:: Information supplied ::
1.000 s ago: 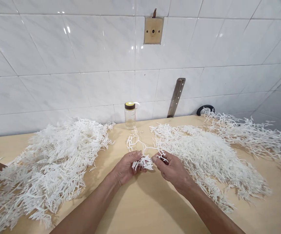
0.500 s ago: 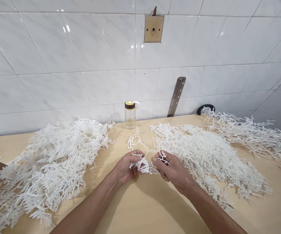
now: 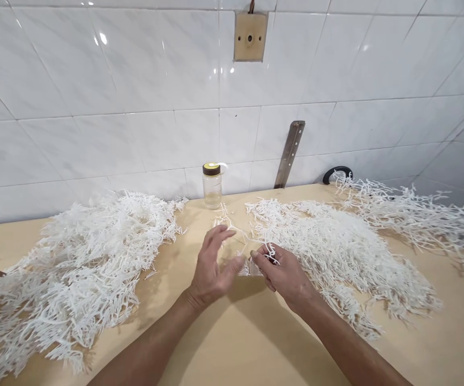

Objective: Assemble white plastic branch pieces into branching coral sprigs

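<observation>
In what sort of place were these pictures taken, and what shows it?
Probably an indoor work corner, though whether a home or workshop I cannot tell. A table stands against a tiled wall, and heaps of white strands lie on it.

1. A white branched piece (image 3: 271, 250) is pinched in the right hand (image 3: 282, 272)
2. The left hand (image 3: 212, 271) is held loosely spread beside it
3. Both are flanked by white heaps (image 3: 103, 257)
4. A capped jar (image 3: 212, 190) is set near the tiled wall (image 3: 143, 69)
</observation>
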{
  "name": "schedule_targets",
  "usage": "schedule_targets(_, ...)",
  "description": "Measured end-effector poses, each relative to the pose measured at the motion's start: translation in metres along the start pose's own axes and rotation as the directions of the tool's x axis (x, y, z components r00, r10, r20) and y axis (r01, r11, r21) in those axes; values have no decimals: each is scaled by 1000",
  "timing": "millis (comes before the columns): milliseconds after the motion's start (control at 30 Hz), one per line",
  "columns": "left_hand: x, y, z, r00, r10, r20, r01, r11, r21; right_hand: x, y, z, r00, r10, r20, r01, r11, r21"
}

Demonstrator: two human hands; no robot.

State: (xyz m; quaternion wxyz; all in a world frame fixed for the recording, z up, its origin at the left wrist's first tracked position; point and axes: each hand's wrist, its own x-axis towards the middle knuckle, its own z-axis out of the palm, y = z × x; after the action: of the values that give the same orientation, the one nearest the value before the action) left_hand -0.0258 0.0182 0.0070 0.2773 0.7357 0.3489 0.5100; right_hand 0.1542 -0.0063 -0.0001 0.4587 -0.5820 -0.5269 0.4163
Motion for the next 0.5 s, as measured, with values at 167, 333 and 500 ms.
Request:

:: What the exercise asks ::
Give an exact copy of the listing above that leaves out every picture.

:: Solution to the problem ::
1.000 s ago: 
0.500 s ago: 
now: 

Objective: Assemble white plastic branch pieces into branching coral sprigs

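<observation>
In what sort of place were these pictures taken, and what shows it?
Probably an indoor work corner, though whether a home or workshop I cannot tell. A table stands against a tiled wall, and heaps of white strands lie on it.

1. A white branched piece (image 3: 271, 250) is pinched in the right hand (image 3: 282, 272)
2. The left hand (image 3: 212, 271) is held loosely spread beside it
3. Both are flanked by white heaps (image 3: 103, 257)
4. A capped jar (image 3: 212, 190) is set near the tiled wall (image 3: 143, 69)
</observation>
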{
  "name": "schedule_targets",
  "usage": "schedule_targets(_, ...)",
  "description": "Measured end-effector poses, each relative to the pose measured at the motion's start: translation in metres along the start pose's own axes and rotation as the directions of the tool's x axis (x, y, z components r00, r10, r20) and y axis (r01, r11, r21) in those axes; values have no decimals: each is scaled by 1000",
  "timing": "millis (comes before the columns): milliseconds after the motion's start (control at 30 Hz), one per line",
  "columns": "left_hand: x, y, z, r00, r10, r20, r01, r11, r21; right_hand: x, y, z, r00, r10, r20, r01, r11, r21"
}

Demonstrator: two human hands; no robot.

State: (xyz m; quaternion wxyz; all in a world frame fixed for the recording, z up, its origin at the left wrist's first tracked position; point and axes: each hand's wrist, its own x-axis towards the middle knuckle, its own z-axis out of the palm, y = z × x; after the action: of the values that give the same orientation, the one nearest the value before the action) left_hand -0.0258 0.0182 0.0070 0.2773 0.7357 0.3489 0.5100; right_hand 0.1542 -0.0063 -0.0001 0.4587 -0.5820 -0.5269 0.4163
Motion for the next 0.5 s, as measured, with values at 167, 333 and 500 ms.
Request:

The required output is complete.